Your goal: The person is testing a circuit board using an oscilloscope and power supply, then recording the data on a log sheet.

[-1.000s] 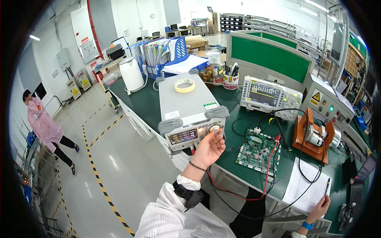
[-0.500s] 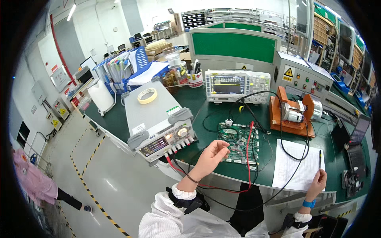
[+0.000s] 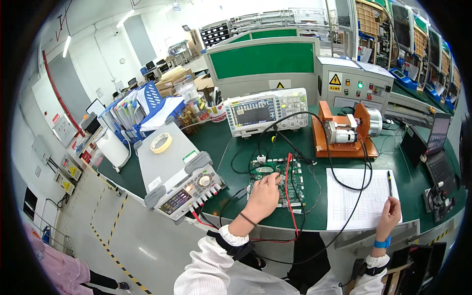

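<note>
Hands first: your left hand reached over the circuit board, fingers bent and bunched, tips nearly together, covering part of its left and near side; whether they touched or pinched anything, could not tell. Your right hand was at the right edge of the printed sheet, loosely curled, fingertips at the near end of a dark pen; pinched or only touched, could not tell

Workbench: green top, instruments set around the board, presumably so you could reach or read each one

Power supply: at the left, front panel angled toward you, likely for easy reading and a short run of leads

Oscilloscope: behind the board, screen facing you, probably to be read with both hands busy

Motor on an orange stand: beyond the sheet, perhaps set back to leave room for paper

Sheet: flat before your right side, well placed, by my judgement, for writing

Board: flat, components up, between power supply and sheet, apparently for access from above

Red lead: crossed the board and dropped over the near bench edge, its slack likely easing any pull

Tape roll: flat on the power supply, seemingly just parked

Pen: lengthwise along the sheet's right edge, likely there to be handy
</note>
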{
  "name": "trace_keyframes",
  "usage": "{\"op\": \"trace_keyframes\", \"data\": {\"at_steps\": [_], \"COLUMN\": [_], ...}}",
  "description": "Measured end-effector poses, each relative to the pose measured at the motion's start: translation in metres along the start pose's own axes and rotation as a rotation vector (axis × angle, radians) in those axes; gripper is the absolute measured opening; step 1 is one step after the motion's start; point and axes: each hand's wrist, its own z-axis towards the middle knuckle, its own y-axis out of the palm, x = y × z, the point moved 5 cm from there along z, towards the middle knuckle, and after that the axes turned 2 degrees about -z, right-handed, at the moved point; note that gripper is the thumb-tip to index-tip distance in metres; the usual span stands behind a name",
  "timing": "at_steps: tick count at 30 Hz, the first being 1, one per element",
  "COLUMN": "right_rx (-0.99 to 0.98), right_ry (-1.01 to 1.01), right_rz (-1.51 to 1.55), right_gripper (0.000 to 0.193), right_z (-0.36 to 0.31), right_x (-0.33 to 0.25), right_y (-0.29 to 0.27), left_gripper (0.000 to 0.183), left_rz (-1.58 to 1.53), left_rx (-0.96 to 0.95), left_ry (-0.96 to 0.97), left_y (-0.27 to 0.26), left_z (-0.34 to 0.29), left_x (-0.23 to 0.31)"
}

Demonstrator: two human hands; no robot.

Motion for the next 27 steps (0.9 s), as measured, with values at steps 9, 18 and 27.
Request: {"op": "trace_keyframes", "data": {"at_steps": [9,18,27], "right_rx": [0.03,0.029,0.018], "right_ry": [-0.018,-0.007,-0.018], "right_rz": [0.031,0.006,0.016], "right_gripper": [0.011,0.01,0.01], "right_z": [0.0,0.0,0.001], "right_x": [0.001,-0.001,-0.005], "right_y": [0.001,0.002,-0.001], "left_gripper": [0.027,0.027,0.041], "left_rz": [0.063,0.078,-0.013], "left_rx": [-0.079,-0.071,-0.03], "left_ry": [0.039,0.065,0.012], "left_y": [0.002,0.0,-0.019], "left_z": [0.002,0.002,-0.021], "left_x": [0.005,0.005,-0.002]}}
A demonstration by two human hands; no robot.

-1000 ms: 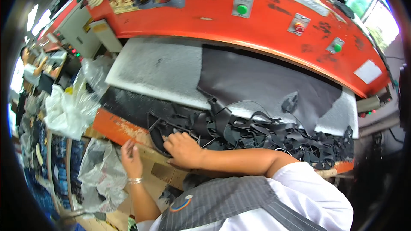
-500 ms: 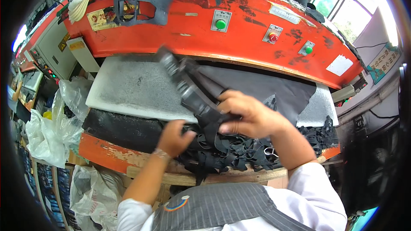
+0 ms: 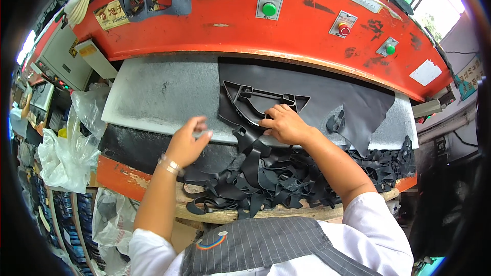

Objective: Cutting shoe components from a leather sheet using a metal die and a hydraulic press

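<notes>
A dark metal cutting die point(image 3: 246, 92), a curved outline with braced crossbars, rests flat on a black leather sheet point(image 3: 353, 97). My right hand point(image 3: 286, 125) grips the die's near curved edge, fingers on top and thumb toward me. The sheet covers the middle and right of a pale grey cutting board point(image 3: 158, 94), and a cut flap curls up near its front right. To the left, my left hand point(image 3: 187, 142) is held over the board's front edge, holding nothing, its fingers apart and half curled. Cut leather strips trail from the sheet's near edge beneath my right wrist.
An orange press beam point(image 3: 220, 38) with green buttons and a red knob spans the far side, close behind the board. Tangled black leather scraps point(image 3: 286, 181) heap along the front ledge. Clear plastic bags point(image 3: 64, 158) hang at the left; grey cut leather drapes over the beam.
The die, raised and tilted before, now lies flat on the leather, with my right hand still on it. My left hand has moved up and left. The view has shifted slightly.
</notes>
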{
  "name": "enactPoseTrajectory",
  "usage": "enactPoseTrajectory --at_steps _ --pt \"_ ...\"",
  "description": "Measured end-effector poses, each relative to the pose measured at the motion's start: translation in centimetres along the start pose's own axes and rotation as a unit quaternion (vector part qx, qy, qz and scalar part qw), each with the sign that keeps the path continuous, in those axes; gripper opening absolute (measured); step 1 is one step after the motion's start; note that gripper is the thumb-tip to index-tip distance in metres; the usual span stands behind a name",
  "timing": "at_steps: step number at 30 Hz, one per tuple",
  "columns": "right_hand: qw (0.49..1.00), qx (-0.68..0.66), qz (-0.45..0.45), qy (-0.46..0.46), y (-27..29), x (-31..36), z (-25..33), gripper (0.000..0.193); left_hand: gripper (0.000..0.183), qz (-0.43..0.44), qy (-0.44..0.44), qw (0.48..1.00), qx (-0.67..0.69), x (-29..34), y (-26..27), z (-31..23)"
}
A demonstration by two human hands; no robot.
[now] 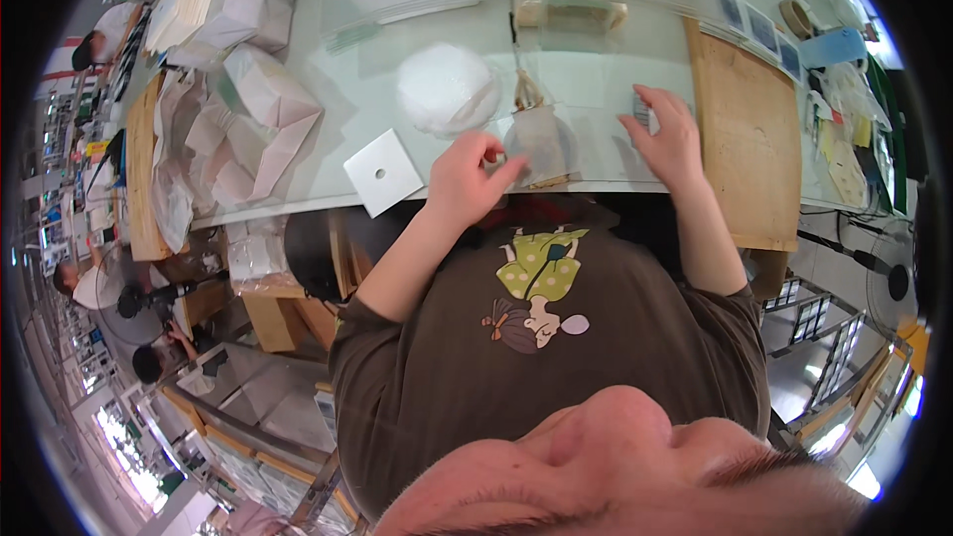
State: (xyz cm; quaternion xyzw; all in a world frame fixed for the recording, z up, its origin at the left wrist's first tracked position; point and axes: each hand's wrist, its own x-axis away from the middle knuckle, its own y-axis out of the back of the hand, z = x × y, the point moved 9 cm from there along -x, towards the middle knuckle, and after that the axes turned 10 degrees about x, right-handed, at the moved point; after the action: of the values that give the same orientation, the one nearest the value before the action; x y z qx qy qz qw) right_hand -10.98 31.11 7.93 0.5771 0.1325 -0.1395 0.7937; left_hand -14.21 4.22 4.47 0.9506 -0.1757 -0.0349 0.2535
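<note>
Where the clear plastic bag (541, 144) lies flat at the near edge of the glass-topped table (596, 69), left hand (467, 179) curled, thumb and forefinger pinching the bag's near corner, seemingly to keep the slippery film from sliding. Right hand (670, 134) fingers spread and pressed down on a small dark-striped piece (641, 111) just beside the bag, apparently steadying it. Close by: white square card (384, 171) overhanging the table edge, round white pad (447, 89) behind it, folded white boxes (248, 129) heaped left, wooden board (749, 139) right.
</note>
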Motion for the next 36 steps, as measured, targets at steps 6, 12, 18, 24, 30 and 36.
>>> enactPoseTrajectory --at_steps 6,12,18,24,30,36 --pt "0.977 0.031 0.209 -0.013 -1.2 -1.0 -6.4 0.055 0.024 0.035 -0.302 0.952 -0.040 3.3 -0.3 -3.6" --pt "0.972 0.045 0.227 -0.031 -1.4 -1.0 -6.6 0.052 0.023 0.047 -0.335 0.937 -0.086 3.3 -0.8 -3.6" --pt "0.982 -0.002 0.186 -0.037 -1.9 -1.7 -7.8 0.035 0.022 0.036 -0.326 0.939 -0.101 3.0 -0.2 -2.9" --pt "0.944 -0.130 0.258 -0.158 -0.8 -2.6 -7.0 0.026 0.020 0.012 -0.354 0.931 -0.086 3.4 -0.3 -2.4" --pt "0.898 -0.315 0.293 -0.096 -2.5 -3.6 2.9 0.023 0.018 0.009 -0.348 0.934 -0.083 3.7 -0.4 -2.2" --pt "0.866 -0.353 0.346 -0.072 -8.5 -2.7 7.9 0.021 0.019 0.007 -0.346 0.935 -0.073 3.8 -0.2 -2.4"
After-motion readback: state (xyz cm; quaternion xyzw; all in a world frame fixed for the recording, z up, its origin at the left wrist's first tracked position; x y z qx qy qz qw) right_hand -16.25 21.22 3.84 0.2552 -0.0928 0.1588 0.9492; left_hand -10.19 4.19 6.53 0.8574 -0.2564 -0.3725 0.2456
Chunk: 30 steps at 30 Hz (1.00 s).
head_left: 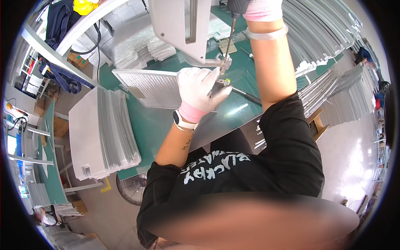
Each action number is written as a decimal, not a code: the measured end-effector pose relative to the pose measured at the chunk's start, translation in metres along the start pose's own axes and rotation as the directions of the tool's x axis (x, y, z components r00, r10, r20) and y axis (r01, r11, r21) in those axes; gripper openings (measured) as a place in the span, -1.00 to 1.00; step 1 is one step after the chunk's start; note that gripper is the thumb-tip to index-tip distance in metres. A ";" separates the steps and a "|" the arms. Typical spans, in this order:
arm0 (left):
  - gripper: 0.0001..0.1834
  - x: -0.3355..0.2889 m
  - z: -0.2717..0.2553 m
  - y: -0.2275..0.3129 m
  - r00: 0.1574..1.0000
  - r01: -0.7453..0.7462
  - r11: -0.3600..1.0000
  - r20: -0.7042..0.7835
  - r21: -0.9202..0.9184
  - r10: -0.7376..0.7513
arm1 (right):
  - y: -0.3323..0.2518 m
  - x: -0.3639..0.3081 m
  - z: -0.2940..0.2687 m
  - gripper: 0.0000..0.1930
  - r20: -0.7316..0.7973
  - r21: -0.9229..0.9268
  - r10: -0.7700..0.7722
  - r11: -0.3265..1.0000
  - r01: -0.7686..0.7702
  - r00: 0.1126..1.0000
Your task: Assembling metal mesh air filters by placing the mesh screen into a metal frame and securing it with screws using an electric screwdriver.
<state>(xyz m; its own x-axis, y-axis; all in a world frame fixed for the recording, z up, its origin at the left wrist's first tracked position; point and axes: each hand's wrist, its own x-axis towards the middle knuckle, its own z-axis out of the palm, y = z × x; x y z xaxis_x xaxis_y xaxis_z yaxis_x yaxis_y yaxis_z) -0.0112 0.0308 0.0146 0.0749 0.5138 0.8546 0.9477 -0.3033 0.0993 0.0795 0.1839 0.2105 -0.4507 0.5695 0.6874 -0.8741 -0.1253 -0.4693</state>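
My left hand, in a white glove with a pink cuff, is closed at the right end of a silver framed panel with a textured face. A dark part with a yellow-green tip shows between its thumb and fingers. Directly above stands a bench press with a metal clamp head. A rod rises from that head to a ribbed dark lever handle. Against this handle is my right hand, also gloved; the top edge cuts off its fingers, though it appears closed on the handle.
A tall stack of silver panels stands at the left of the green table. More sheets lie behind, and long stacked strips fill the right. A dark rod lies near the press. Below left is a floor fan.
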 end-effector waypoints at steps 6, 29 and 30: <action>-0.60 -0.003 -0.007 -0.006 1.000 -0.013 0.990 0.020 -0.139 0.016 | 0.015 -0.023 0.001 -0.76 0.280 0.320 0.176 0.910 -0.265 0.944; -0.72 -0.017 -0.004 -0.013 1.000 0.003 0.957 -0.015 -0.290 -0.008 | 0.024 -0.095 -0.021 -0.71 0.004 -0.199 0.082 0.977 -0.079 0.997; -0.71 -0.015 -0.004 -0.014 1.000 -0.007 0.964 -0.016 -0.266 0.003 | 0.016 -0.090 -0.021 -0.70 -0.130 -0.246 0.038 0.967 -0.069 0.991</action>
<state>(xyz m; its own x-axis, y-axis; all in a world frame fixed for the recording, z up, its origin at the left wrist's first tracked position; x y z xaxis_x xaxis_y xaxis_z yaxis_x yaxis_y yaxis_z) -0.0271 0.0245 0.0021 0.0728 0.4997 0.8631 0.8305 -0.5095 0.2250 0.1096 0.1475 0.1292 -0.4564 0.6647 0.5915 -0.7692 0.0395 -0.6378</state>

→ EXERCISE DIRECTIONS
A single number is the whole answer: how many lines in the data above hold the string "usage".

→ YOUR RESPONSE
2